Ion interactions during seizures. The major ion channels and transporters, which serve as important nodes of interaction between ions are depicted, with arrows highlighting the typical direction of ionic flux. Arrows adjacent to an ion reflect the direction of seizure induced concentration change (see Figure 1). During a seizure, K⁺ efflux via a host of K⁺ channels (red) results in accumulation of extracellular K⁺. The cation-chloride transporter KCC2 (yellow) serves as an important link between the seizure-associated reduction in the transmembrane K⁺ gradient and intracellular Cl⁻ accumulation via GABAA receptors (GABA_ARs) (green).
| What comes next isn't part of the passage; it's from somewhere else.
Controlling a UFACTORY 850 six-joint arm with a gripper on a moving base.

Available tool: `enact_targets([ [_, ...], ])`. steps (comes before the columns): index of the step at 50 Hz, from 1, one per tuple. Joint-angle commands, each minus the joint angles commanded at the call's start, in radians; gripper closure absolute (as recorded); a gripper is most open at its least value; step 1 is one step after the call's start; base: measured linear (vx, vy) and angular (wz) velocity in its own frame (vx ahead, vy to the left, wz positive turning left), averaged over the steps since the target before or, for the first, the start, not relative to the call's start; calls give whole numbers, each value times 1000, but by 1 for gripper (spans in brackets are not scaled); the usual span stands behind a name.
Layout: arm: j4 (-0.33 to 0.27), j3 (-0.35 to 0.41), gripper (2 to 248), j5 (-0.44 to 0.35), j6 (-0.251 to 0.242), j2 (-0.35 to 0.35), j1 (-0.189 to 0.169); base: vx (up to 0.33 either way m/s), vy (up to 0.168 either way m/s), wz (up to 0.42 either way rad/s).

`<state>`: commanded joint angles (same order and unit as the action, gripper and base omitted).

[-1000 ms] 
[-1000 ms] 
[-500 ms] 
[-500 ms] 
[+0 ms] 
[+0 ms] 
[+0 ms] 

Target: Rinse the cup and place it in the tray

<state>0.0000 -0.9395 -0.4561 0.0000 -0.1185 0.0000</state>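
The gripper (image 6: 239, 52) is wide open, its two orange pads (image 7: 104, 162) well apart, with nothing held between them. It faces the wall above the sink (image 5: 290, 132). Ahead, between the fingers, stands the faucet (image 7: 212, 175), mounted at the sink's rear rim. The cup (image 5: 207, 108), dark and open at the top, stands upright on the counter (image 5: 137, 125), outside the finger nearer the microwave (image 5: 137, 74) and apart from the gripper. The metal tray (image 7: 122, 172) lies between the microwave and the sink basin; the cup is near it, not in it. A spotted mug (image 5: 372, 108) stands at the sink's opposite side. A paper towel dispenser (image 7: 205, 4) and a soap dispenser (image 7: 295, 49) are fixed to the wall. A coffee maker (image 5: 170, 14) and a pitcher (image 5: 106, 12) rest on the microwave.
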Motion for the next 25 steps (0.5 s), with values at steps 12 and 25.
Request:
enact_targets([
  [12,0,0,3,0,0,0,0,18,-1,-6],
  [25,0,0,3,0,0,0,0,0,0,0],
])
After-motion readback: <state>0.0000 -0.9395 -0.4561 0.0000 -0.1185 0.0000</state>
GABA_ARs, which are permeable to both Cl⁻ and ${\text{HCO}}_3^{-}$ connect the regulation of Cl⁻, ${\text{HCO}}_3^{-}$ and pH via carbonic anhydrases which catalyze the reversible reaction of H₂O and CO₂ to ${\text{HCO}}_3^{-}$ and H⁺ (orange). Seizures are associated with intracellular acidification which is due, in part, to the activity of Ca²⁺/H⁺ ATPase as it imports H⁺ and extrudes Ca²⁺ in attempt to restore baseline Ca²⁺ concentrations following activity-induced Ca²⁺ influx (cyan). Na⁺/Ca²⁺ exchangers (NCX, pink) connect Ca²⁺ and Na⁺ concentration. Seizure-associated Na⁺ influx via voltage and ligand gated Na⁺ channels (magenta) up regulates the activity of Na⁺/K⁺ ATPases (forest green). Finally, increased intra-neuronal concentrations of Cl⁻, H⁺, Ca²⁺ and Na⁺ all activate K⁺ channels (dashed gray line). The number and complexity of possible ionic interactions highlights the importance of computational models for determining the relevance of these continuously evolving variables, which are often difficult to study experimentally.